Meta releases free ‘Code Llama 70B’ to challenge GPT-4 in AI coding race
Meta on Monday announced the release of its free code generation AI model and programming tool named Code Llama 70B. The new release is designed to generate and debug even larger programming strings compared to Meta’s previous offerings.
Code Llama 70B is “the largest and best-performing model” and one of the largest open-source AI models for code generation currently available, the company said. It was trained on 500 billion tokens of code and code-related data and has a context window of 100,000 tokens. Since the rollout of GPT 4 a few months ago, Meta has been working behind the scenes to close the gap in the AI coding race and take a bite out of GPT-4’s lead in code generation.
Code Llama 70B represents the latest version of Meta’s AI coding tool, building upon the foundation laid by their Llama 2 language model. With an impressive 70 billion parameters, it surpasses its predecessors in terms of size and capability.
According to Meta, Code Llama 70B is their most advanced code-generation AI model to date. Introduced in August, the Code Llama tools are freely available for both research and commercial use. As highlighted in a post on Meta’s AI blog, Code Llama 70B can handle a greater number of queries compared to earlier versions.
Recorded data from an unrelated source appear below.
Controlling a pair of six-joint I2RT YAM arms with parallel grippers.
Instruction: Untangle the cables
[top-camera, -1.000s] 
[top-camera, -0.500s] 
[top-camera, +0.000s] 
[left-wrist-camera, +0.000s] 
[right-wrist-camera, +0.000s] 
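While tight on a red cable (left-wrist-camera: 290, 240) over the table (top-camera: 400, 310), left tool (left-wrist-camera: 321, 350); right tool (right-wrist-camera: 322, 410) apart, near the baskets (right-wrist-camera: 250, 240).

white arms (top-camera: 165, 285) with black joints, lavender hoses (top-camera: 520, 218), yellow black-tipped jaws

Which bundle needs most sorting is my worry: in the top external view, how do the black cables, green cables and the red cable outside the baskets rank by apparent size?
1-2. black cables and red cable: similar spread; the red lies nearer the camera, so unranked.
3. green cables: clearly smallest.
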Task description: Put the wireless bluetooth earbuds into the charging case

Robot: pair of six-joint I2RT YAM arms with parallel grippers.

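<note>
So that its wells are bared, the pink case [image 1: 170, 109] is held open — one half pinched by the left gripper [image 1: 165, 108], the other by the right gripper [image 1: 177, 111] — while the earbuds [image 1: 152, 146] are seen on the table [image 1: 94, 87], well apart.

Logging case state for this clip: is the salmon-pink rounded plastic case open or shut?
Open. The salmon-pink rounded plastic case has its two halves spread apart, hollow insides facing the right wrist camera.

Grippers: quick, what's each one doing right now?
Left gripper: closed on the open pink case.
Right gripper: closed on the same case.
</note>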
This means developers can provide more prompts during programming, leading to increased accuracy in code generation.
In terms of performance, Code Llama 70B achieved a 53% accuracy score on the HumanEval benchmark, surpassing GPT-3.5’s 48.1% and approaching the 67% reported for GPT-4 in an OpenAI paper (PDF).
Mark Zuckerberg, Meta’s CEO, shared the news on Facebook, emphasizing the importance of AI models in coding and expressing pride in the advancements achieved with Code Llama.
“We’re open sourcing a new and improved Code Llama, including a larger 70B parameter model. Writing and editing code has emerged as one of the most important uses of AI models today. The ability to code has also proven to be important for AI models to process information in other domains more rigorously and logically. I’m proud of the progress here, and looking forward to including these advances in Llama 3 and future models as well,” Zuckerberg said.
Code Llama 70B is an extension of Llama 2, aiding developers in creating and debugging code strings from prompts. Last fall, Meta simultaneously launched two other Code Llama tools, Code Llama – Python and Code Llama – Instruct, each focused on specific coding languages.
Importantly, Code Llama 70B is accessible through three versions of the code generator and remains free for both research and commercial purposes. It was trained on a substantial 1TB of code and code-related data and is hosted on the code repository Hugging Face, which provides access to GPUs for running AI models.
Meta contends that its larger models, 34B, and 70B, deliver superior results, enhancing coding assistance. Notably, Code Llama 70B’s 53% accuracy score is a noteworthy improvement over GPT-3.5, positioning it as a formidable contender in the AI coding landscape.
Crucially, Code Llama 70B has sparked discussions about the democratization of AI and its potential impact on the software development industry. Unlike GPT-4, which is not publicly available, Code Llama 70B is completely free and open-source, making it a valuable tool for developers at all levels and fostering collaboration and development in the AI coding space.
The release of Code Llama 70B signals a significant milestone in AI programming, offering exciting possibilities for the future of software development. However, it also prompts important considerations regarding the role of AI in the workforce, with discussions about potential job displacement and ethical implications in AI coding.
Meta is not alone in this endeavor, as other AI developers, such as Amazon and Microsoft, have released code generators in the past year. Overall, the emergence of Code Llama 70B marks a noteworthy development, raising questions and expectations for the trajectory of AI in programming.